# Versatile and Emissions-Free:The MINI Citysurfer Concept.



## [email protected] (Aug 15, 2012)

• MINI presents an innovative concept providing increased flexibility for individual mobility in conurbation areas; MINI Citysurfer Concept combines the agile riding properties of a kick scooter with an electric drive and expressive design features in the style of the British premium brand.

• Wide range of potential uses due to compact structure, foldability and low weight of just 18 kilograms (40 lbs); MINI Citysurfer Concept suitable both for use on its own and in combination with other means of transportation; easy to transport, for example in the luggage compartment of the new MINI 3 door or on buses and trains; minimum traffic space due to single-track concept, enabling spontaneous and convenient mobility even in those sections of an urban area not accessible to motorised vehicles; therefore the ideal mobility supplement for covering the distance between car park, rail or bus station and final destination.

• Auxiliary electric drive with thumb-operated accelerator and gearless hub motor in the rear wheel; electric motor power permits top speed of 25 km/h (15 mph); electric drive of the MINI Citysurfer Concept is not activated until a minimum speed is reached from the rider's own physical thrust; motor is deactivated by means of a brake lever.

• Power supply via lithium-ion battery permanently installed in the frame; charging via 12-volt automobile socket or household socket; charging during travel by means of brake energy regeneration when brake is activated; battery management system with integrated power electronics; electric range: 15 to 25 kilometers (10 - 15 miles); use of the MINI Citysurfer Concept possible at any time, independently of auxiliary electric drive using physical strength and without rolling resistance from the motor.



• MINI Citysurfer Concept has safe, versatile and agile riding properties, large wheels with pneumatic tyres also make it suitable for bumpy paths, low foot board, stable frame and height-adjustable handlebars; three brake systems which operate independently of each other; recuperation brake via electric drive generator function, hydraulic disc brakes at the front and rear wheel; excellent deceleration and agile handling since there are no limits to the rider in shifting the centre of gravity; good all-round view and visibility to other road users due to upright riding position; folding concept with safety function for correct engagement when unfolding.
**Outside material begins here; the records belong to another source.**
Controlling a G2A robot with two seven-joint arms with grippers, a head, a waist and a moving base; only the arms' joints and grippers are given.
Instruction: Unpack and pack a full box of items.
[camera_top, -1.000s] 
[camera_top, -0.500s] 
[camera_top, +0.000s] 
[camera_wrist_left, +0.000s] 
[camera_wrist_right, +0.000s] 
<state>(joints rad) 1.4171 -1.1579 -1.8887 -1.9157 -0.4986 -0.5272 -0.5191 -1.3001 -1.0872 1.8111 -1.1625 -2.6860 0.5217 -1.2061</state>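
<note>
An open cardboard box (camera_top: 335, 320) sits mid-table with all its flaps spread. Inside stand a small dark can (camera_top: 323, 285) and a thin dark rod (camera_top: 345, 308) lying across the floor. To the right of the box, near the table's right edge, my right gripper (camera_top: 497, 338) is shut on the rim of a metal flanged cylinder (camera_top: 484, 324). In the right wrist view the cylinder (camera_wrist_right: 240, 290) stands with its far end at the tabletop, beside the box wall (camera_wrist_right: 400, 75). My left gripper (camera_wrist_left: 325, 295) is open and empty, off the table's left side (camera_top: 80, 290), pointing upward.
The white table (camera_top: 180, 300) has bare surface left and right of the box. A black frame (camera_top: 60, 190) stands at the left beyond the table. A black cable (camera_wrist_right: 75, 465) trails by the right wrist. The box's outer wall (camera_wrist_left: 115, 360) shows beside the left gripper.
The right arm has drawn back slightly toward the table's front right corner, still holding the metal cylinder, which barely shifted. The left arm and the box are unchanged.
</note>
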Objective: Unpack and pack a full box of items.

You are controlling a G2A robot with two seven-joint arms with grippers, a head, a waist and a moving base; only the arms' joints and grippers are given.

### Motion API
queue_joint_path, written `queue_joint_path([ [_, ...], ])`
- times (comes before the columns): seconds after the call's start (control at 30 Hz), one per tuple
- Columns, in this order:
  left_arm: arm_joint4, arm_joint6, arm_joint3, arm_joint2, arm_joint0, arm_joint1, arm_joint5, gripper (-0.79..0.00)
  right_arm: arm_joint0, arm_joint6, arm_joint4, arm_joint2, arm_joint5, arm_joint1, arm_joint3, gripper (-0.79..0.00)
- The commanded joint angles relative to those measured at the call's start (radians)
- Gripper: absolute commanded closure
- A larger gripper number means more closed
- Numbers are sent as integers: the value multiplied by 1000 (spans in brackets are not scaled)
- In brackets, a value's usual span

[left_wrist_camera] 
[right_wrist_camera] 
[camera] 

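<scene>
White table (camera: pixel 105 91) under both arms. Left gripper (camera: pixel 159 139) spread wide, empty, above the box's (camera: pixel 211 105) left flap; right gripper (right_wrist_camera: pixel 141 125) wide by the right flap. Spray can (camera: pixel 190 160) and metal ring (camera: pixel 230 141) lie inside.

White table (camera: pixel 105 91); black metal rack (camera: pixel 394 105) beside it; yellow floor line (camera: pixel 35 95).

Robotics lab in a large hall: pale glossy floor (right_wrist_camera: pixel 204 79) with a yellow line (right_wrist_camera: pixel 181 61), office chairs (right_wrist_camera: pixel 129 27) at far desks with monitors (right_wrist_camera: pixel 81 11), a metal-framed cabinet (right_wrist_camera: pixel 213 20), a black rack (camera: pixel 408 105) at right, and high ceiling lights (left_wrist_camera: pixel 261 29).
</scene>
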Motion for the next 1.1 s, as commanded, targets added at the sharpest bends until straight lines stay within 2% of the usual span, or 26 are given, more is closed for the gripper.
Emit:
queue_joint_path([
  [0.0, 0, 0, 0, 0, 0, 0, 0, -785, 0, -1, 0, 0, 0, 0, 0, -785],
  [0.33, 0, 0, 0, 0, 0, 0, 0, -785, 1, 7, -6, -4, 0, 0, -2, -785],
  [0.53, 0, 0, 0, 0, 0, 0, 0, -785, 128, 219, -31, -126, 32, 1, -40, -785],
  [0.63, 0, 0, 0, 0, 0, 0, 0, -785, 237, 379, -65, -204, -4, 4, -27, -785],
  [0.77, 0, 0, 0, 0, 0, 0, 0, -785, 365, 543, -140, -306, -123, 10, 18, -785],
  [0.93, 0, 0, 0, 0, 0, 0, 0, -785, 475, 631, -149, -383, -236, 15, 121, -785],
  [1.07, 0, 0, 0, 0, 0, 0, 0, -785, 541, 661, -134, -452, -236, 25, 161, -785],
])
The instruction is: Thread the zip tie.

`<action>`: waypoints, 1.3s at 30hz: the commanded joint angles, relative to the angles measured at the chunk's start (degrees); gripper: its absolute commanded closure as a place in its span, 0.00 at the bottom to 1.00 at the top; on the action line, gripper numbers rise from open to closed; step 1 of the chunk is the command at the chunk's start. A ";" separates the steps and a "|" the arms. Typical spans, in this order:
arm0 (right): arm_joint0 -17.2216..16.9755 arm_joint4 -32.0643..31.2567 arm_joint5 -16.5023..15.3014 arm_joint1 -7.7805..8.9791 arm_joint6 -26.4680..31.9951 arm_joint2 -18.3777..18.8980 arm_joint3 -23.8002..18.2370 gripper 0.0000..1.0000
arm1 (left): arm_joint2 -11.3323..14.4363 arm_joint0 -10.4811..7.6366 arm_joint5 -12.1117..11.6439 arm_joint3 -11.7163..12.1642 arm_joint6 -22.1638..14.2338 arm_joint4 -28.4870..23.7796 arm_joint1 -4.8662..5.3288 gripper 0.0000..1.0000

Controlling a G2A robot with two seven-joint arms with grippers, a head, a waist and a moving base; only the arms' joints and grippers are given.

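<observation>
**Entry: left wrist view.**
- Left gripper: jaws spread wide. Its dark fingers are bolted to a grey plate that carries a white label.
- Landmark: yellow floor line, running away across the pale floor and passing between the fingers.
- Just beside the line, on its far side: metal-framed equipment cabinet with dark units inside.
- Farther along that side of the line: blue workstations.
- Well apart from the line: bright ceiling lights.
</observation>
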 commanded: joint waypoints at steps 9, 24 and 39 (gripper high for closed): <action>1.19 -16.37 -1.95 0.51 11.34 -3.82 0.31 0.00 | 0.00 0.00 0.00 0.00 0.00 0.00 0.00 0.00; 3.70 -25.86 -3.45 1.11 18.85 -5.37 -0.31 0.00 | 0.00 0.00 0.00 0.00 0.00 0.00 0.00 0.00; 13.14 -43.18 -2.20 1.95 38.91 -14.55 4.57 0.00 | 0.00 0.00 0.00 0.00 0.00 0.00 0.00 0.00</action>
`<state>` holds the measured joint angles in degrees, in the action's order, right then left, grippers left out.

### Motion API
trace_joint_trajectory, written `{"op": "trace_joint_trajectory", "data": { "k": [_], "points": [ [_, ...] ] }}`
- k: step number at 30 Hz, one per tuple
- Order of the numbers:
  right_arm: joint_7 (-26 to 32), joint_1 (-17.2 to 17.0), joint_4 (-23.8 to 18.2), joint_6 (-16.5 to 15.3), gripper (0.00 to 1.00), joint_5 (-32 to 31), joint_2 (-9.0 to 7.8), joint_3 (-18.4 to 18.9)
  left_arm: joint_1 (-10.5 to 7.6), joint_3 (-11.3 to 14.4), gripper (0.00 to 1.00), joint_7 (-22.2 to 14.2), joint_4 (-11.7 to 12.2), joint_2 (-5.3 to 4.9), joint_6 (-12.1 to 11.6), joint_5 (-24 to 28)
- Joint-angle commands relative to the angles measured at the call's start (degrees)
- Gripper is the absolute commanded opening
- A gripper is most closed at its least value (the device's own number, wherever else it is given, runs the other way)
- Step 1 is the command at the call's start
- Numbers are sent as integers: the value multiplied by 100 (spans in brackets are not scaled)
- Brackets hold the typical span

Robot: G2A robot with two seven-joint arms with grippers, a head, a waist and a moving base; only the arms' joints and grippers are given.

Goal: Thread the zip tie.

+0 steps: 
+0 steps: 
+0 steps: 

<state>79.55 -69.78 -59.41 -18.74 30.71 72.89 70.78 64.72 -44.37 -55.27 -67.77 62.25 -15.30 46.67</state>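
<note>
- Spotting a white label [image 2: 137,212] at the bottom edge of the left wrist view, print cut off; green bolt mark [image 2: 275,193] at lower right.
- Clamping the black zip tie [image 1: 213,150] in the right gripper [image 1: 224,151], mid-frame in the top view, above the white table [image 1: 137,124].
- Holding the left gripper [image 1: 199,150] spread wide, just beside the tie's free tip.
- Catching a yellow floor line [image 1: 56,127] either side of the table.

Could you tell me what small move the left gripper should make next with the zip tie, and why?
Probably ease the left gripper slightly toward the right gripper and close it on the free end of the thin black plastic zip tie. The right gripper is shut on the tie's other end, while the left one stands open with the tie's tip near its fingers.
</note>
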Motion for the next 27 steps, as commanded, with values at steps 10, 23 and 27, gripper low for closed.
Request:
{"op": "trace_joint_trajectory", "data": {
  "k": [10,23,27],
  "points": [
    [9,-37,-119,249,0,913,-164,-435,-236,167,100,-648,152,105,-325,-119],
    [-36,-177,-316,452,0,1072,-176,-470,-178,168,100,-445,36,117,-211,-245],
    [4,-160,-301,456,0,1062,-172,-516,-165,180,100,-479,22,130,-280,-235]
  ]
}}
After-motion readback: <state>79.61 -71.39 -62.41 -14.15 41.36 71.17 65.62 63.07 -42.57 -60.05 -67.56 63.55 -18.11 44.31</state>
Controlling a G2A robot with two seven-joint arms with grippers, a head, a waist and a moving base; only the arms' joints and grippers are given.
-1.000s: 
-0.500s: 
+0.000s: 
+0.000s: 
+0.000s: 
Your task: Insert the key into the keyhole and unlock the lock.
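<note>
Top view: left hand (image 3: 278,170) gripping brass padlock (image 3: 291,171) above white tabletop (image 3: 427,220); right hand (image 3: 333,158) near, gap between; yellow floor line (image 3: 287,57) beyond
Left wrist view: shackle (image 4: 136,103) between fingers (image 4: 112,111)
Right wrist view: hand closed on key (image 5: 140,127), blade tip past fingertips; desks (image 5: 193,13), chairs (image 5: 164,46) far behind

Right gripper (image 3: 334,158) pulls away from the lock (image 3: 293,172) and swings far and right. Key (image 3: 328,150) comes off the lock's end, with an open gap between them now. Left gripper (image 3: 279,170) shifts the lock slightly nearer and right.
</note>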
• Protection from dirt and weather impact due to trim parts and wheel covers at front and rear; extended range of potential use of the MINI Citysurfer Concept for both private and work-based mobility; additional everyday functionality with mobile phone holder and charge facility on the handle bars; use of Last Mile Navigation possible in conjunction with the MINI Connected XL Journey Mate.

• Vehicle fittings flexibly adaptable to market-specific public traffic regulations; MINI Citysurfer Concept also usable by young people going to school or travelling in their leisure time.

• Vehicle concept covers the entire range of individual urban mobility: commuting to work and school, sight-seeing and shopping, tourist excursions when on motor home, camping or boat holidays; spontaneous riding fun typical of MINI derives from the interaction between rider and electric motor when generating propulsion.


----------